Nato’s second-largest army is meeting solid resistance from the Kurdish-led Syrian Democratic Forces (SDF) as battle rages for control of the strategically important border town.
Turkey has resorted to heavy artillery fire and air strikes as it struggles to make ground.
Ankara has allied with a myriad of jihadist groups that form the Free Syrian Army.
They are accused of the torture and summary execution of Kurdish forces, including Future Syria Party general secretary Hevrin Khelef.
She was dragged from her vehicle on Saturday and killed. An autopsy report released on Wednesday night revealed grim details of how she had been beaten and tortured before being shot several times through the head.
Late on Wednesday, it was alleged that Turkey had used the banned chemical weapon white phosphorus in an air strike on Sere Kaniye.
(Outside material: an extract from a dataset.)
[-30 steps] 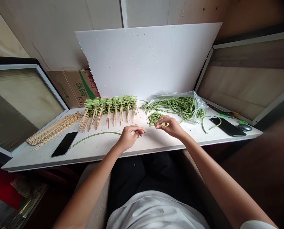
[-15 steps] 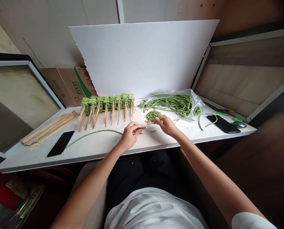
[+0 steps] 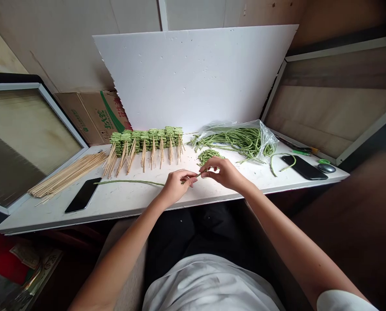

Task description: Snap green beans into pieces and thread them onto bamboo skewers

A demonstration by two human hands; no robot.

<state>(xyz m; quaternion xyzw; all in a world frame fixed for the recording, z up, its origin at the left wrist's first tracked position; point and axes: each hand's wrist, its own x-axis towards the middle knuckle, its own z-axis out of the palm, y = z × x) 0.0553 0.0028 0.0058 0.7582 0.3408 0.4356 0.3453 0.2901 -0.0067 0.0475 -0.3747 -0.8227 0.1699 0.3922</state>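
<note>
A long green bean (image 3: 131, 181) trails leftward across the white table from my left hand (image 3: 179, 185), whose fingers are closed round it. Its short right end is pinched between the thumb and fingers of my right hand (image 3: 223, 175), so both hands grip the same bean close together. Just behind my right hand is a small pile of cut bean pieces (image 3: 209, 156), partly covered by that hand. Farther back, a clear plastic bag (image 3: 267, 140) lies with many whole long beans (image 3: 238, 140) spilling out of it.
Bean skewers (image 3: 147, 140) are stacked in a row at the back left. Loose bamboo sticks (image 3: 68, 175) and a phone (image 3: 83, 195) lie at left. Another phone (image 3: 305, 167), a mouse (image 3: 326, 168) and a stray bean (image 3: 273, 166) are at right. A white foam board (image 3: 193, 77) stands behind.
My right hand has come down and left from the pile to the bean's end. The bean's trailing part has shifted and lies straighter, its tip now by the left phone's upper edge.
</note>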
Sources on the ground told the Star that it was difficult for the claim to be verified as the SDF did not have the resources to carry out tests.
SDF spokesman Mustafa Bali appealed to the international community for support.
“After eight days of fierce resistance by our fighters against heavy ground and aerial attacks of Turkey in Serekaniye, we suspect that unconventional weapons are being used against SDF fighters, based upon the reports and signs we receive from the besieged town,” he said.
“We urge international organisations to send their teams to investigate some wounds sustained in attacks. The medical facilities in north-east Syria lack expert teams following withdrawal of NGOs due to Turkish invasion attacks.”
It is not the first time Turkey has been accused of using chemical weapons against Kurds.
In February last year, its forces were suspected of using chlorine gas during Operation Olive Branch, the illegal invasion and occupation of Afrin.
Despite pleas from the Afrin Health Council, the international community refused to carry out investigations and Washington dismissed the claims as unlikely.
Turkey has a long history of chemical attacks stretching as far back as the 1930s, when the adopted daughter of Turkey’s founder Kemal Ataturk, Sabiha Gocken, dropped gas on Kurds during the Dersim Massacre.
And in 2011, President Recep Tayyip Erdogan dismissed as “slander” allegations that chemicals had been used against Kurdistan Workers Party fighters killed in air attacks in the Kazan Valley.